State of Louisiana v. Quintin M. Smith

CourtLouisiana Court of Appeal
DecidedMarch 20, 2024
DocketKA-0023-0705
StatusUnknown

This text of State of Louisiana v. Quintin M. Smith (State of Louisiana v. Quintin M. Smith) is published on Counsel Stack Legal Research, covering Louisiana Court of Appeal primary law. Counsel Stack provides free access to over 12 million legal documents including statutes, case law, regulations, and constitutions.

Bluebook
State of Louisiana v. Quintin M. Smith, (La. Ct. App. 2024).

Opinion

NOT DESIGNATED FOR PUBLICATION

STATE OF LOUISIANA COURT OF APPEAL, THIRD CIRCUIT

23-705

STATE OF LOUISIANA

VERSUS

QUINTIN M. SMITH

**********

APPEAL FROM THE TWELFTH JUDICIAL DISTRICT COURT PARISH OF AVOYELLES, NO. 230404 B HONORABLE WILLIAM J. BENNETT, DISTRICT JUDGE

GUY E. BRADBERRY JUDGE

Court composed of Candyce G. Perret, Gary J. Ortego, and Guy E. Bradberry, Judges.

AFFIRMED. Charles A. Riddle, III District Attorney Anthony F. Salario Andrea Ducote Aymond Assistant District Attorneys Twelvth Judicial District Court P.O. Box 1200 Marksville, LA 71351 (318) 253-6587 COUNSEL FOR: State of Louisiana

Edward K. Bauman LA Appellate Project P.O. Box 1641 Lake Charles, LA 70602-1641 (337) 491-0570 COUNSEL FOR DEFENDANT/APPELLANT: Quintin M. Smith BRADBERRY, Judge.

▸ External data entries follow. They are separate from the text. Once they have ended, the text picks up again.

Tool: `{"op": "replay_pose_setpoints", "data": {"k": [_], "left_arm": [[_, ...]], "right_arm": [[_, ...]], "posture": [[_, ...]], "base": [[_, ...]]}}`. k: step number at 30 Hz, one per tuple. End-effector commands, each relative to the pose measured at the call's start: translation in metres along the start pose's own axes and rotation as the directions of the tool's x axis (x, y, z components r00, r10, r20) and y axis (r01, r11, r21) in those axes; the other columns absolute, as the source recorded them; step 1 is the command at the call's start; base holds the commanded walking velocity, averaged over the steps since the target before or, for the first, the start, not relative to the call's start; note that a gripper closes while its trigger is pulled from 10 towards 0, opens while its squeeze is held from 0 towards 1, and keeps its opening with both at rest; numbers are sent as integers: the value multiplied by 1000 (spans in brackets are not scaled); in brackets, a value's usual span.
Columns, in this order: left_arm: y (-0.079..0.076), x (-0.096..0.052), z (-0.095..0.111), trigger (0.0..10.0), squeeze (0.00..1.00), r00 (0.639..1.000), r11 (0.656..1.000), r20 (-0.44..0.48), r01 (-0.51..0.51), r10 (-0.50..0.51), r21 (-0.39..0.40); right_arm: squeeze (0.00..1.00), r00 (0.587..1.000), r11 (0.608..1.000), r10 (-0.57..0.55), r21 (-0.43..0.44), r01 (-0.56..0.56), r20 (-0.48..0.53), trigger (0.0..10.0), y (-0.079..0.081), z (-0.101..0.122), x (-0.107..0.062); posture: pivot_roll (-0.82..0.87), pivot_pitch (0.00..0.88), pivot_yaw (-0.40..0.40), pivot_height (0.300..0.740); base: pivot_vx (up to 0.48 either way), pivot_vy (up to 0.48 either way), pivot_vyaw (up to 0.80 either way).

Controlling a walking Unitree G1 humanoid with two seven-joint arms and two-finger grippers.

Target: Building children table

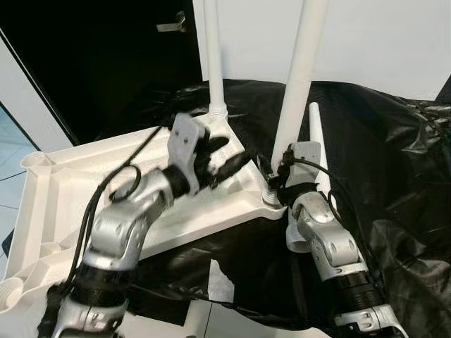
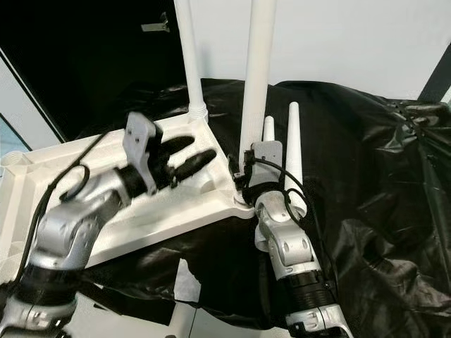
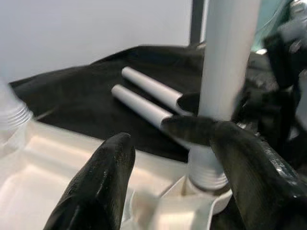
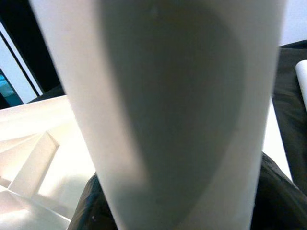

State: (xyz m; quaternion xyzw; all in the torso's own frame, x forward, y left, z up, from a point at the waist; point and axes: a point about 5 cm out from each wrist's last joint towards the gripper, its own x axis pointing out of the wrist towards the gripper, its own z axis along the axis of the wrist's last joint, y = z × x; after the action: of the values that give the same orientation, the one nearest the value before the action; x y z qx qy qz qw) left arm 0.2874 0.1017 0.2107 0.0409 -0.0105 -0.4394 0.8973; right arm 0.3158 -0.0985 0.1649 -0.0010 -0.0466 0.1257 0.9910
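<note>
Centre frame, the right gripper clamps the leg; cross-threading could jam it. Left gripper fingers apart over the tabletop.

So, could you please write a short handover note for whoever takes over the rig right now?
Left gripper: open, hovering over the upside-down white tabletop, holding nothing.
Right gripper: shut on the near leg at its base, by the corner socket.
Done: far leg stands upright in its socket; near leg stands in its socket, though how firmly it is seated cannot be told.
Left: two spare legs lie on the black sheet beside the tabletop; the sockets on the left edge are unfilled.
</note>
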Motion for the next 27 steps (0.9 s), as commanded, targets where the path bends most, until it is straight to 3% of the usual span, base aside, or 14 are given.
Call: {"op": "replay_pose_setpoints", "data": {"k": [1, 6, 15, 19, 21, 27], "left_arm": [[-6, -2, -1, 10000, 0, 995, 995, -12, 101, -101, 7], [-10, -7, -12, 10000, 0, 991, 992, -56, 126, -125, 10], [-8, -7, -20, 10000, 0, 991, 994, -82, 109, -106, 28], [-9, -7, -23, 10000, 0, 989, 993, -96, 113, -109, 31], [-13, -7, -28, 10000, 0, 983, 990, -133, 134, -129, 33], [-15, -9, -34, 10000, 0, 973, 987, -179, 155, -145, 44]], "right_arm": [[0, 999, 1000, 7, 18, -7, -41, 10000, 3, -9, -3], [0, 998, 1000, -1, 27, -1, 57, 10000, 5, 11, -3], [0, 997, 1000, 14, 26, -16, 82, 10000, 8, 16, -5], [0, 999, 999, 12, 33, -14, 53, 10000, 8, 6, -9], [0, 999, 999, -22, 44, 23, -43, 10000, 2, -19, -15], [0, 996, 997, -43, 53, 47, -83, 10000, -1, -28, -18]], "posture": [[19, 0, 35, 740], [18, 0, 37, 740], [14, 0, 39, 740], [15, 0, 38, 740], [17, 0, 39, 740], [17, 0, 42, 740]], "base": [[0, 0, 0], [0, 0, 0], [0, 0, 0], [0, 0, 0], [0, 0, 0], [0, 0, 0]]}}
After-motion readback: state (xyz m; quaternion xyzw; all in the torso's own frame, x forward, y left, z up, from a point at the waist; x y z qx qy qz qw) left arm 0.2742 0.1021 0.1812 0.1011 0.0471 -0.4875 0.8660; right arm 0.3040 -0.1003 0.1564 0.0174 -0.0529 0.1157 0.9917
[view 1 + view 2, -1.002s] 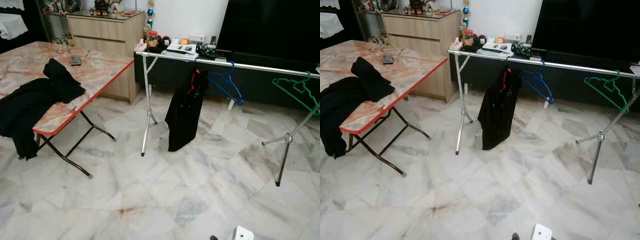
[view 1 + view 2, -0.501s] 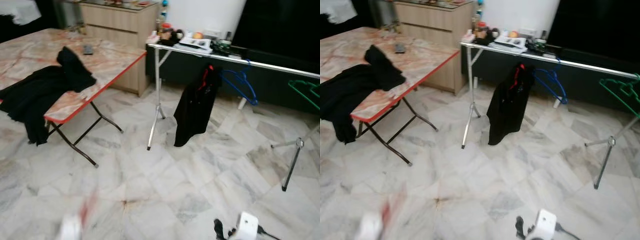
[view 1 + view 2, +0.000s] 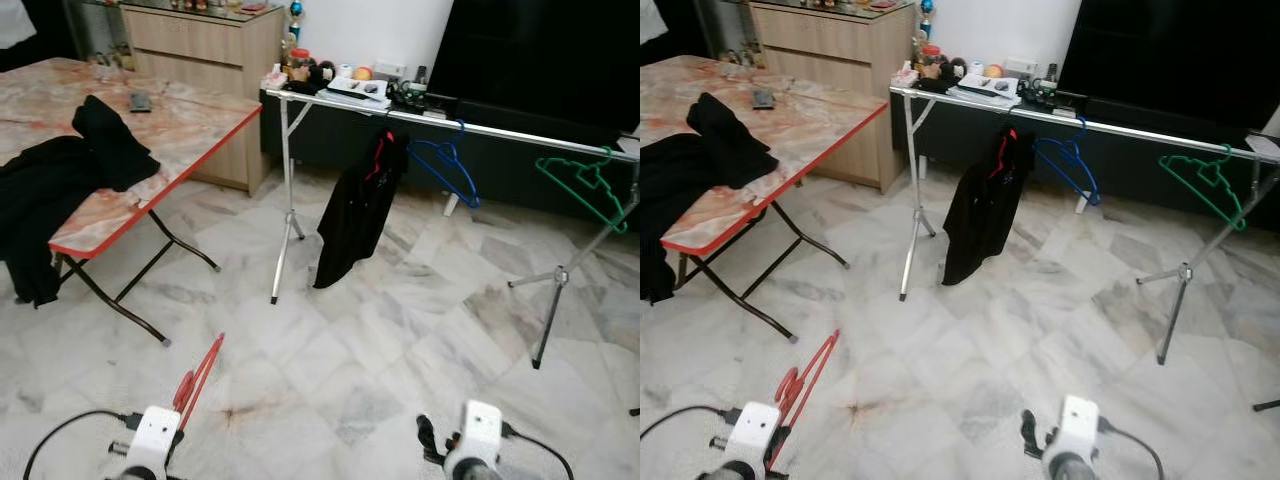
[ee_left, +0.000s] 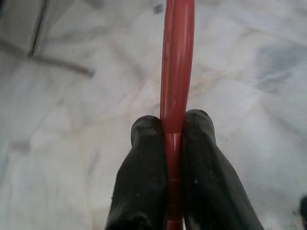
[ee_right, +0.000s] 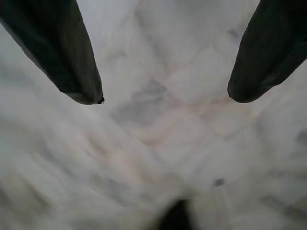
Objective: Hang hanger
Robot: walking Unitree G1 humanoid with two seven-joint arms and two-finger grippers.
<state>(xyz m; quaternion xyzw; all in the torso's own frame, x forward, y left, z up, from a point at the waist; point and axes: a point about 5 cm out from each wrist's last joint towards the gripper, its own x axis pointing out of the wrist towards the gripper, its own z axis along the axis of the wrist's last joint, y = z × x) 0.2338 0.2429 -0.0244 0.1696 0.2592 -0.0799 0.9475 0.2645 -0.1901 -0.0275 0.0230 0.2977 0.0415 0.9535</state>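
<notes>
One red hanger (image 3: 198,375) is held pinched in the left end effector (image 4: 172,125) low over the floor, while the right end effector (image 5: 163,96) is spread empty; carrying toward the distant rail (image 3: 520,131) is judged next.

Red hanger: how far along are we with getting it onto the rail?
Picked up: the left gripper is shut on the red hanger, held low over the floor. The right gripper is open, holding nothing. Left to do: reach the rail, where a black garment, blue hanger and green hanger hang, and hook it on.
</notes>
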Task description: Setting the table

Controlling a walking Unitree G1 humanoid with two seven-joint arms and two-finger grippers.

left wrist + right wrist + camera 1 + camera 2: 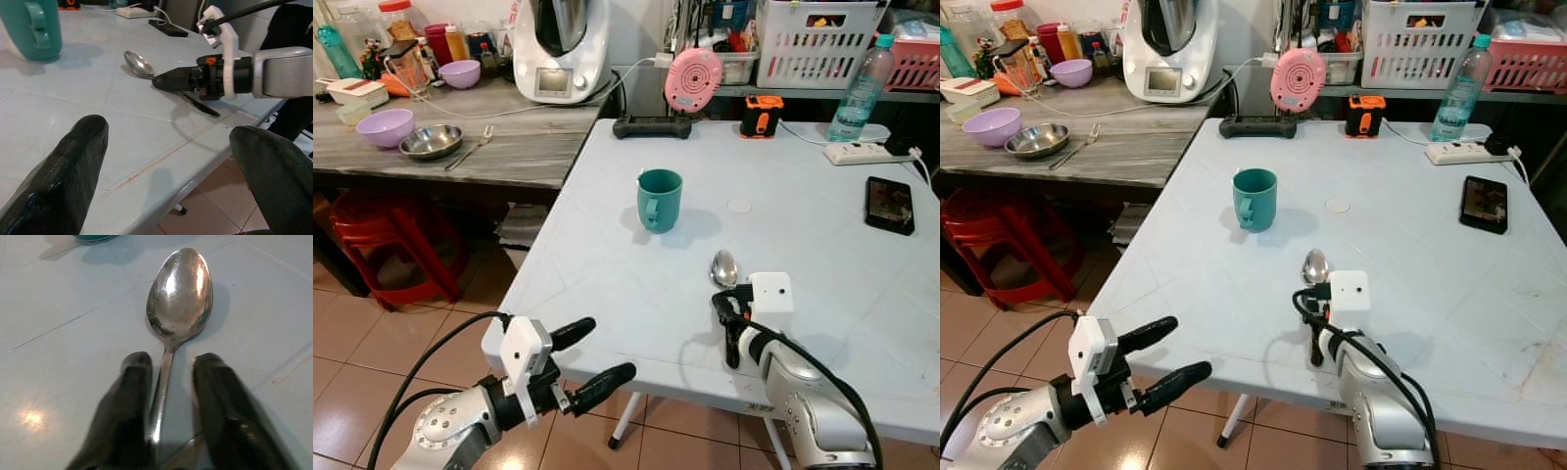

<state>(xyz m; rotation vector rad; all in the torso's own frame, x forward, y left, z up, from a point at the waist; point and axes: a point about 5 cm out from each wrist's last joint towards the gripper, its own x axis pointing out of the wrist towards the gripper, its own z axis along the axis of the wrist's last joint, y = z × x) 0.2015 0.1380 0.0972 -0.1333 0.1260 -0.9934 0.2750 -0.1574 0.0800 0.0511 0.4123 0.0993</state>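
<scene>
Shiny steel spoon (179,293), thin, stiff and slippery, is lying on the white counter (822,284), the right hand (168,396) straddling its handle unclosed.

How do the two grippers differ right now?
The right gripper is over the table, fingers straddling the spoon handle. The left gripper hangs off the table's edge above the floor, fingers spread wide around nothing. Both have two black fingers and point toward the table.
</scene>
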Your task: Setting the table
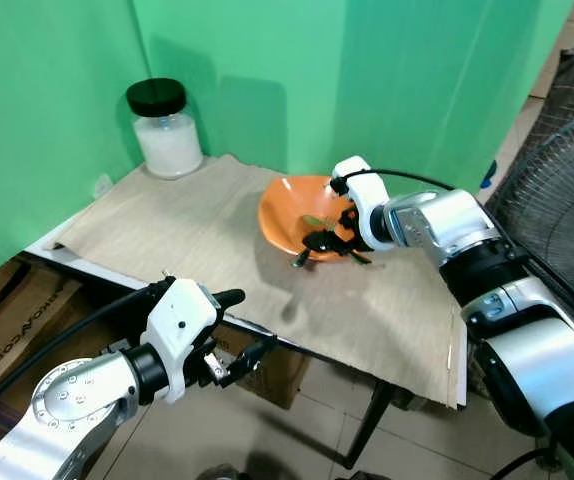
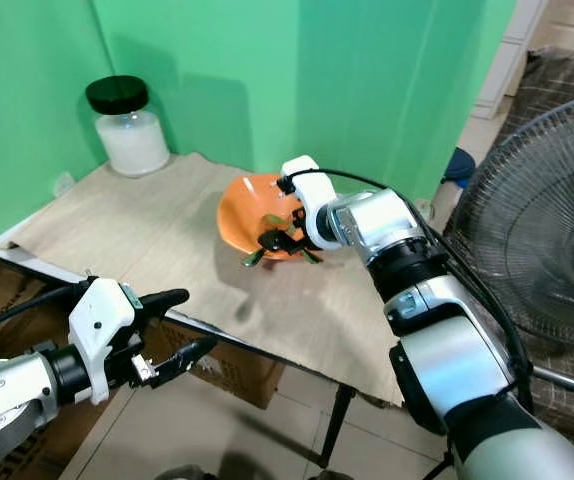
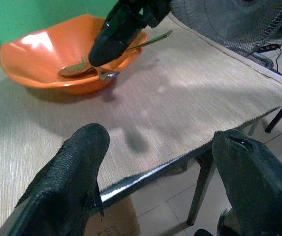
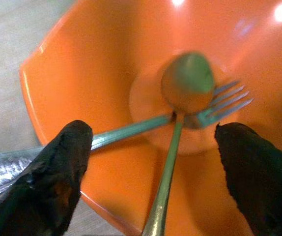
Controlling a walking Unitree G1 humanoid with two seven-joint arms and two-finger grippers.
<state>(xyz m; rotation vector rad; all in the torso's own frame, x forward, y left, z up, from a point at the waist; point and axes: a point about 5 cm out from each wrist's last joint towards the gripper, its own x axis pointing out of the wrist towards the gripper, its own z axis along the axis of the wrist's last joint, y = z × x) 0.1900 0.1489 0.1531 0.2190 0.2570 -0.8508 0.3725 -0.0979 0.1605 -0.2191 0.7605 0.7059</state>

On February 17, 2022, Defendant, Quintin M. Smith, was charged by bill of

indictment with first degree rape of a victim under the age of thirteen, in violation

of La.R.S. 14:42. On November 29, 2022, Defendant was convicted as charged by

a unanimous jury verdict. Defendant filed a “Motion for New Trial, Motion to

Continue Sentencing Hearing, & Request for Transcript of Trial” on May 23, 2023.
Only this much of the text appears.